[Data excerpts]
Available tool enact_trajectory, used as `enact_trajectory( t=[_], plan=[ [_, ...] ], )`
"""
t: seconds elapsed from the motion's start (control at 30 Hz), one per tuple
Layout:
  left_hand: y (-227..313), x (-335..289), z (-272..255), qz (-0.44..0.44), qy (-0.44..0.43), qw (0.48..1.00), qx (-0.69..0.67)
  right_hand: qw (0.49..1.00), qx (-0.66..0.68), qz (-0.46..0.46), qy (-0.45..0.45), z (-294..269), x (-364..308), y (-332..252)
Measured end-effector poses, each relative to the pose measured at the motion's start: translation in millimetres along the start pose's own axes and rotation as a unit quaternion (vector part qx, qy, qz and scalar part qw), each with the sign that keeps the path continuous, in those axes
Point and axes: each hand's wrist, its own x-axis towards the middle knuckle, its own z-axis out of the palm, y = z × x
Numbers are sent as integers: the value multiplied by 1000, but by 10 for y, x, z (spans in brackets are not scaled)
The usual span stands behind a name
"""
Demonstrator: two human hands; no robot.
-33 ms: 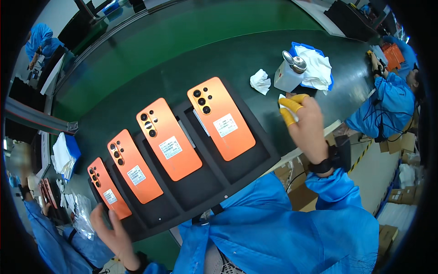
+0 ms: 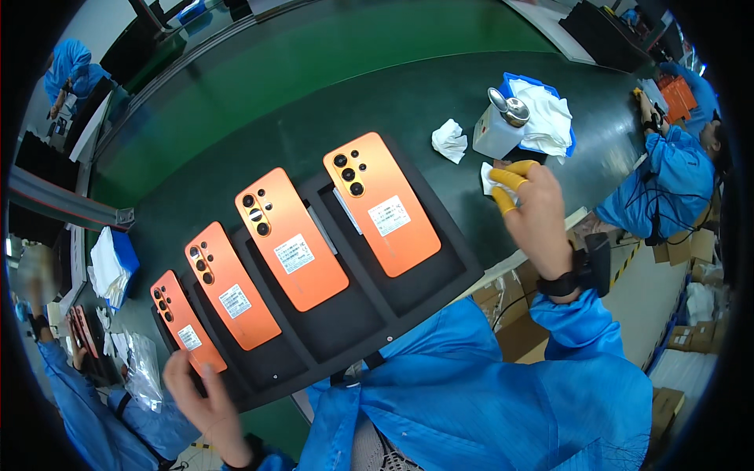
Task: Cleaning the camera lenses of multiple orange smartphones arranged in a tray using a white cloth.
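Observation:
Several orange phones lie back side up in a row across a black foam tray (image 2: 345, 318), each with dark camera lenses and a white label. The largest-looking phone (image 2: 408, 243) is at the right end, another phone (image 2: 306, 282) beside it, and the leftmost phone (image 2: 179, 318) is nearest my left side. Fingers apart and holding nothing, my left hand (image 2: 206, 404) is at the lower end of that leftmost phone. My right hand (image 2: 538, 216), with yellow finger cots, pinches a white wipe (image 2: 487, 179) above the bench, right of the tray.
Beyond my right hand stand a white dispenser bottle (image 2: 496, 135) with a metal top and a blue bin (image 2: 571, 143) of white wipes. A crumpled wipe (image 2: 449, 143) lies left of them. Another blue bin (image 2: 124, 255) is at the left. Co-workers sit on both sides.
My left hand has shifted slightly to the right by the leftmost phone. My right hand has moved a little right, and more of the white wipe shows. The phones stay put.

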Motion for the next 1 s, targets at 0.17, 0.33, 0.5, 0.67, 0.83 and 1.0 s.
enact_trajectory(
  t=[0.17,0.33,0.5,0.67,0.83,1.0],
  plan=[
    [687,-179,303,82,-117,989,-29,996,-68,-9,-62,-108,-72,239],
    [798,-162,517,134,-182,974,4,992,-87,-59,-75,102,-183,393],
    [781,-267,679,146,-219,965,21,992,-88,-79,-35,-110,-115,176],
    [821,-295,754,154,-228,960,62,991,25,-129,-20,-135,424,-541],
    [827,-262,729,137,-254,954,78,941,117,-314,-36,412,894,-1427],
    [828,-228,756,142,-261,952,74,913,117,-386,-62,957,1022,-1775]
  ],
)
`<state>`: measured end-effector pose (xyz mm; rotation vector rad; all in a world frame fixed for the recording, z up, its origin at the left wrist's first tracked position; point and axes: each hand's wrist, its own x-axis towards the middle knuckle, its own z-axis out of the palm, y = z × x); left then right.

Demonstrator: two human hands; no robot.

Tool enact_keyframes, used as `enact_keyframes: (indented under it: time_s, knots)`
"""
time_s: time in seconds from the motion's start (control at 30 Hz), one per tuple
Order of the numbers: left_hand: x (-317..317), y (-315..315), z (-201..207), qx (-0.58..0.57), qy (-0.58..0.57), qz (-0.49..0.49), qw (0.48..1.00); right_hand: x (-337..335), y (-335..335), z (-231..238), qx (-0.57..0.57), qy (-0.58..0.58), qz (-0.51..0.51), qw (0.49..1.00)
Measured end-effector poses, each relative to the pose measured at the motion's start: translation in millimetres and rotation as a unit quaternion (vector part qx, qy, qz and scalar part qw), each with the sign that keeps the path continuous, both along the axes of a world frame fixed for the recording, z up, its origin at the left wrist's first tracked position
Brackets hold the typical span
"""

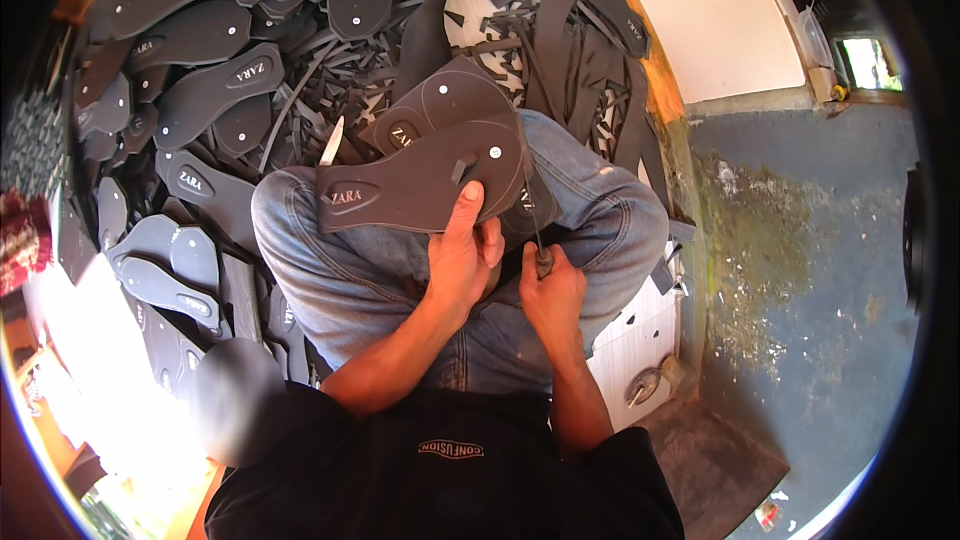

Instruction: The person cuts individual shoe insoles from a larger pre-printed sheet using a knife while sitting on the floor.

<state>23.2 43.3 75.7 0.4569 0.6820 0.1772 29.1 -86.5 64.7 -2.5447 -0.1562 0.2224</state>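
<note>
Thumb (468,202) uppermost, our left hand (460,258) pinches a dark grey, sole-shaped flat sheet (400,183) with a white round dot, reaching toward eleven o'clock above our lap. A small dark rectangular chip (463,169) lies on it, just beyond the thumb tip. At four o'clock from that hand, our right hand (555,290) is wrapped around the handle of a thin-bladed knife (543,260). Its blade points to twelve o'clock along the sheet's right edge; we cannot tell whether they touch. Behind the sheet, toward twelve o'clock, we see a second dark grey sheet (450,100). Underneath are our faded blue jeans (610,210). Farther out, tangled dark offcuts (365,75) lie at eleven o'clock, and overlapping dark grey sole pieces (205,105) at ten.
</note>
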Motion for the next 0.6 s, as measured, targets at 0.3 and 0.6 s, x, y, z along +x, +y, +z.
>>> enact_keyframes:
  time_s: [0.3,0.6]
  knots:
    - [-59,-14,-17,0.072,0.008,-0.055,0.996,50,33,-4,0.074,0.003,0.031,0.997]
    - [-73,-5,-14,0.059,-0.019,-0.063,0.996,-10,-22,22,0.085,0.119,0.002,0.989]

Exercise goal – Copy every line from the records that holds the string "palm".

Result of this task –
Point and axes: each hand's wrist, its own x-axis towards the middle knuckle, its own z-axis out of the palm, y = z × x
`<state>`: measured end-effector pose (xyz mm; rotation vector rad; all in a world frame fixed for the recording, z up, its origin at the left wrist's first tracked position; point and axes: each hand's wrist, its own x-axis towards the middle knuckle, its own z-axis out of the palm, y = z × x); left then right.

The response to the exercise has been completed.